Esta vigencia efectiva de la democracia política y social no fue bienvenida por aquellos sectores medios y altos, que veían en ella el temido canal de reivindicación y ascenso social para humildes y “cabecitas”. Para aquellos, el peronismo paso a ser la versión moderna de la barbarie, el brutal derecho del número, la causa de la pérdida de sus antiguos privilegios. Esa lectura no era una elaboración espontánea, naturalmente, sino el sedimento del modelo sarmientino, de la cultura hegemónica dependiente y europeizante, del ideal de supremacía étnica. Sus consecuencias fueron nefastas: imposibilitados culturalmente de intentar cualquier emprendimiento político que les permitiera captar a las mayorías trabajadoras, asociaron el imperio de la soberanía popular con la demagogia y la tiranía, y proclamaron que la vigencia de la libertad y la democracia real sólo podrían conservarse custodiadas por las botas, la exclusión de las mayorías y la prohibición del nefasto partido que había reconocido la condición humana de los postergados. Sin embargo, su entusiasmo no duraba demasiado: las opciones políticas que pretendían expresarlos demostraban, en cada ocasión en que la prohibición o la crisis interna del partido popular les permitía acceder al gobierno nacional, su absoluta incapacidad siquiera para concluir su gestión.

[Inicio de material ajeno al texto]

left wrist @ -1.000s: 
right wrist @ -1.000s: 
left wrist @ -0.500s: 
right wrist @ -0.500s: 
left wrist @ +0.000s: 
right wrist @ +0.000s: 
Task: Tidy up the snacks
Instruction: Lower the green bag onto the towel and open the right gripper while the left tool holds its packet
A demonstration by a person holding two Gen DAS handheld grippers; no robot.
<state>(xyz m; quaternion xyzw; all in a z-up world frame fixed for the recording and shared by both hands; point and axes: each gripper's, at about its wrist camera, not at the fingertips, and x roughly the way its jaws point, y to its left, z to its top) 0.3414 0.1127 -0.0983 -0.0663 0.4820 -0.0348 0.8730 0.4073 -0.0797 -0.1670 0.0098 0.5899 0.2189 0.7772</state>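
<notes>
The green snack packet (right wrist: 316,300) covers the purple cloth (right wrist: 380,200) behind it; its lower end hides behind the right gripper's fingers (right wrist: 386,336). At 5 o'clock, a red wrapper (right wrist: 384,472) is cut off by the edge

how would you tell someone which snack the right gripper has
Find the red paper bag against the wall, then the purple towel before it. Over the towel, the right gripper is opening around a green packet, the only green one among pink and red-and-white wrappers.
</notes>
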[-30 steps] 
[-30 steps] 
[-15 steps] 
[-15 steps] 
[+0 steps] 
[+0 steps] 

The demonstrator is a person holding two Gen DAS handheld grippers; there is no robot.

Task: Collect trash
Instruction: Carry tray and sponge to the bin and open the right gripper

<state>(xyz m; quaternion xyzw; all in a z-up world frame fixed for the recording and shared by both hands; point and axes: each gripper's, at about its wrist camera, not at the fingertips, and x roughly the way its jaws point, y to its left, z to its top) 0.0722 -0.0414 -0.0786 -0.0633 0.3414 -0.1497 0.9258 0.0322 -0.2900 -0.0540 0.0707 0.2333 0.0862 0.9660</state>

Con esa mochila a cuestas, su presente es necesariamente cruel: a diferencia de las mayorías populares, no tienen proyecto colectivo, ni bandera, ni líderes ni mártires. Sus próceres son aquellos que recomendaban el genocidio de gauchos y de indios, que apelaban al fraude y entregaban el patrimonio de la patria. Sólo desean que no se reforme la constitución neo-liberal de 1994 para que sus privilegios no se vean perjudicados Son el sedimento y el producto más logrado de la cultura autoritaria, blanca y excluyente del liberalismo del siglo XIX.
Sin embargo, el 8N nos deja una enseñanza: los jóvenes le dieron la espalda. Ello constituye una clara señal de que las cosas están cambiando, que las mayorías celebran sus conquistas, entre ellas el derecho de los disconformes a expresarse libremente. Sólo falta que la constitución y la escuela asuman la matriz indispensable para contribuir a este tránsito.